Série d’heroic-fantasy du premier semestre 2006 – 26 Episodes


Utawarerumono reprend les bases d’un RPG hentaï de LEAF (un des studios majeurs de ce style, déjà auteur de To Heart par exemple), la version animée nous faisant grâce des scènes érotiques du jeu pour l’instant. Leaf se place bien entendu dans le créneau soft du hentaï, à la Type-MOON (Tsukihime et Fate/Stay Night rien que ça !) en axant ses scénarii sur des personnages très attachants et psychologiquement évolués et une réalisation impeccable, les scènes « osées » étant des plus rares et amenées par un développement logique.

Le studio choisi pour l’adaptation du jeu est celui ayant déjà œuvré sur To Heart, Berserk ou Disgaea : Oriental Light And Magic, connu plus pour son animation controversée (qu’est ce que je suis magnanime aujourd’hui…) que pour les projets risqués dans lesquels il s’engage. Et je dois dire que ce qui surprend d’entrée est justement le soin apporté à l’animation et au design général, tous deux excellents… Une surprise dans le bon sens lors d’un portage du jeu vidéo au dessin animé est d’autant plus appréciable que ce n’est pas monnaie courante.

Esthétiquement très réussi, l’animé n’est cependant pas très varié au niveau graphique, mais les combats sont tellement bien réalisés et vivants (ce qui est EXTREMEMENT rare) et les images de synthèse tellement bien intégrées aux scènes de groupes qu’on laisse volontiers passer la similitude entre le chara design de certains persos. Niveau musical, la bande son est bonne, angoissante et mystérieuse parfois, joyeuse ou guerrière quand il le faut, sans être non plus fantastique.

Sur la forme, Utaware comme il convient de l’appeler, évoque les chroniques anciennes, tout en étant très moderne sur le fond. Il met en scène un homme amnésique au passé trouble et possédant un masque étrange qu'il ne peut enlever, appelé à devenir empereur d'un petit royaume où vivent des hommes-chats et autres hommes-oiseaux. L’aspect militaire et stratégique est bien géré sans devenir lourd et on note un bon équilibre entre un scénario assez complexe et des personnages psychologiquement intéressants, et qui ont tous un rôle à jouer dans l’histoire. Il y a une ambiance particulière dans cette série, une attention portée sur son univers. Elle semble habitée, comme vivante.

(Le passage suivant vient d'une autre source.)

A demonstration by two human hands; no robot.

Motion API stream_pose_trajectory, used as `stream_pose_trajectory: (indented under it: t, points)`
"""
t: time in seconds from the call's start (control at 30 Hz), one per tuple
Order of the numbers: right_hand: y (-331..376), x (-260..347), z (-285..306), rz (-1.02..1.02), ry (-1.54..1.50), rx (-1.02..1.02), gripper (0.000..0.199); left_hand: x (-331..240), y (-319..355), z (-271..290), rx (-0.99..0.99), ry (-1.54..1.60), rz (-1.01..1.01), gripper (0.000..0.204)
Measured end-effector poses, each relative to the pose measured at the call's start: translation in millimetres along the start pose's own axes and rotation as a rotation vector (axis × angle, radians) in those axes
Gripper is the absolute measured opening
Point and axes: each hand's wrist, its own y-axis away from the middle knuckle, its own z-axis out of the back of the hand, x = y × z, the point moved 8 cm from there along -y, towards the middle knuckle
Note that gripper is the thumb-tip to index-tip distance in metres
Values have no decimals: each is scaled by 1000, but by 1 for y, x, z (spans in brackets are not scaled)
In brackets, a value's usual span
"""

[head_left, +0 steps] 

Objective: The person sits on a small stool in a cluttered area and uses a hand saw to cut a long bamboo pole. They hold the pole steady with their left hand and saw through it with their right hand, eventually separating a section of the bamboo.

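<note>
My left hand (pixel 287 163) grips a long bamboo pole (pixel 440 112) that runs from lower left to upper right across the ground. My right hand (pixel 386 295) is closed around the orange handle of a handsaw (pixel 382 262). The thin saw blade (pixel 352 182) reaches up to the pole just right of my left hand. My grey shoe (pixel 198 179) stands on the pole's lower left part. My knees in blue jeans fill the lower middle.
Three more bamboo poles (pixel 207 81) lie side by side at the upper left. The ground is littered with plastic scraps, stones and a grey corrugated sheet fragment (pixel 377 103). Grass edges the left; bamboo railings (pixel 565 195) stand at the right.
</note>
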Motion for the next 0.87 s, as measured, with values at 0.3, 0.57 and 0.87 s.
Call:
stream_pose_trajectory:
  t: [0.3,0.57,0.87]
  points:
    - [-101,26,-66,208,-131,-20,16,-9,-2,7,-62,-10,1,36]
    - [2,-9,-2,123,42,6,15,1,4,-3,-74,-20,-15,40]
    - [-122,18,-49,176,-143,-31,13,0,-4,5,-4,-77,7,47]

Les fils de l’intrigue sont d’ailleurs particulièrement bien conçus, et permettent un mélange de romance, guerre et aventure, chacun y trouvant finalement son compte. Aucun style ne fait de concession aux autres, la guerre est violente et mortelle, l’amour sublime et total et l’aventure mystérieuse et passionnante. En clair, du tout bon.

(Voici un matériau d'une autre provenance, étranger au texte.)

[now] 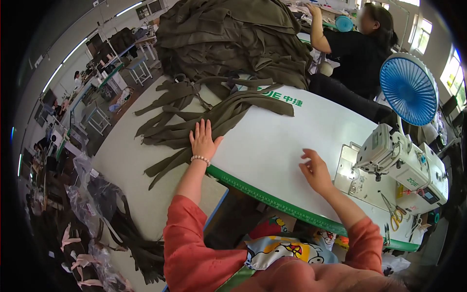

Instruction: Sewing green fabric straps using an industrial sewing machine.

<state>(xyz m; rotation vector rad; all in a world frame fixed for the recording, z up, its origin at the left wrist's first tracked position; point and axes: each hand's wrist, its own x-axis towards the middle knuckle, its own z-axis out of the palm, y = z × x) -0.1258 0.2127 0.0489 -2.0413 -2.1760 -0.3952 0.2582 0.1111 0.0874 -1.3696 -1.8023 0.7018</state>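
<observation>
My left hand [204,143], a beaded bracelet at its wrist, lies flat with fingers stretched out at the edge of some dark olive fabric strips [233,113]. These strips spread loosely across the white sewing table [272,141]. Over the bare tabletop, left of the sewing machine [389,155], is my right hand [316,171]; its fingers are loosely bent and apart, with nothing seen in them. A big heap of olive fabric [233,39] rises behind the strips.
Scissors with orange handles [396,219] lie by the machine at the right. A blue fan [408,90] stands behind it. Another person [357,53] is at the far right. Plastic-wrapped dark strips [112,209] hang at the left. A green ruled edge [272,202] borders the table's front.
</observation>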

Je pense beaucoup de bien de cet animé, et le bilan que l’on peut dresser au milieu de la série est très positif -certes sans révolutionner le genre-, les créateurs et adaptateurs ont fait du très bon travail, classique et très efficace, et on est en droit d’attendre de grandes révélations et des chambardements dans le monde de ce Utawarerumono vu le générique d’introduction assez explicite (je n’ai jamais joué au jeu donc la surprise sera d’autant plus grande).